=== TASK TO CARRY OUT ===
Everything from the first line below through the line with "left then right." is to be transcribed exactly, and nothing past it.

================================

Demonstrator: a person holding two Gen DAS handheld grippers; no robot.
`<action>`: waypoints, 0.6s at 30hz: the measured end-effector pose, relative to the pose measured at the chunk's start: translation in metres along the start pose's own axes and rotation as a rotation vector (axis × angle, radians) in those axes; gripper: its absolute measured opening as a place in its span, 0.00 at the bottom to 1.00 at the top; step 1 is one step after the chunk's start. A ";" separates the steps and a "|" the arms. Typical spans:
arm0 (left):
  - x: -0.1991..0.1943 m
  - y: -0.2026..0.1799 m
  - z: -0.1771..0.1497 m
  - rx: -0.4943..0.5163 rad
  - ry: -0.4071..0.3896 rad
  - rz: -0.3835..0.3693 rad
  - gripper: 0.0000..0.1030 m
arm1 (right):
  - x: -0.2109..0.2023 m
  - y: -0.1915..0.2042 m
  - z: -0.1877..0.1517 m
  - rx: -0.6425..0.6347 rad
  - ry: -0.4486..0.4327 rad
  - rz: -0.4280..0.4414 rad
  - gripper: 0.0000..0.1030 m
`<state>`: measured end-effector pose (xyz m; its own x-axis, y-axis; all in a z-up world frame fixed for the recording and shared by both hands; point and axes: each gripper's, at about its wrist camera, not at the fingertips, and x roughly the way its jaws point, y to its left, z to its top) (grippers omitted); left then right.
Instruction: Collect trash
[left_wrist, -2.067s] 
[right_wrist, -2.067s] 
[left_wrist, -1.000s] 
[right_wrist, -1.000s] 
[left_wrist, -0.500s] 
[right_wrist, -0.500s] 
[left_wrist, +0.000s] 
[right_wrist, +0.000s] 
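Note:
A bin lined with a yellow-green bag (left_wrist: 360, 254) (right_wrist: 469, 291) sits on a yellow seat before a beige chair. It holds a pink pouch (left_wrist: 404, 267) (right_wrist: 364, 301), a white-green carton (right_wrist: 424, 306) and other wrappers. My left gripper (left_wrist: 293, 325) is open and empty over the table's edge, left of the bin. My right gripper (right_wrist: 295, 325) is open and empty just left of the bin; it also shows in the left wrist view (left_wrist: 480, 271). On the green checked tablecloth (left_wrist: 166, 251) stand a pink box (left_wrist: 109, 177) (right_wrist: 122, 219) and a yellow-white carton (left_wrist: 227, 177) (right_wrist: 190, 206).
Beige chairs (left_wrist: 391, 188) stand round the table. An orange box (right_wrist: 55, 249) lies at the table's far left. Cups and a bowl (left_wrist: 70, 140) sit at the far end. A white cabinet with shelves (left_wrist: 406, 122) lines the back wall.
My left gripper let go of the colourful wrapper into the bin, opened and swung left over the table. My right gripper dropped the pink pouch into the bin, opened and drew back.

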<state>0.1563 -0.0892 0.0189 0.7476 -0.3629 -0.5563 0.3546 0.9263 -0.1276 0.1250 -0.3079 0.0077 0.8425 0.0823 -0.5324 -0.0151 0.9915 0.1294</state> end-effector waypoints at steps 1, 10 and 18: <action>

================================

=== ANSWER TO THIS PROBLEM ===
Demonstrator: a person holding two Gen DAS handheld grippers; no robot.
`<action>`: waypoints, 0.6s at 30hz: the measured end-effector pose, relative to the pose measured at the chunk's start: translation in metres along the start pose's own axes and rotation as a rotation vector (axis × angle, radians) in those axes; gripper: its absolute measured opening as a place in its span, 0.00 at the bottom to 1.00 at the top; step 1 is one step after the chunk's start. A ";" separates the steps and a "|" the arms. Typical spans:
arm0 (left):
  - x: -0.1991..0.1943 m
  - y: -0.2026..0.1799 m
  - z: -0.1771..0.1497 m
  - rx: -0.4943..0.5163 rad
  - ry: -0.4071..0.3896 rad
  - rz: -0.3835..0.3693 rad
  - gripper: 0.0000..0.1030 m
arm1 (right):
  - x: -0.2109..0.2023 m
  - y: -0.1915..0.2042 m
  - z: -0.1877..0.1517 m
  - rx: -0.6425..0.6347 rad
  - ry: -0.4486..0.4327 rad
  - rz: -0.4280..0.4414 rad
  - gripper: 0.0000..0.1030 m
`<state>`: measured end-effector pose (xyz m; its own x-axis, y-axis; all in a z-up world frame fixed for the recording and shared by both hands; point and axes: each gripper's, at about its wrist camera, not at the fingertips, and x roughly the way its jaws point, y to its left, z to its top) (grippers omitted); left then right.

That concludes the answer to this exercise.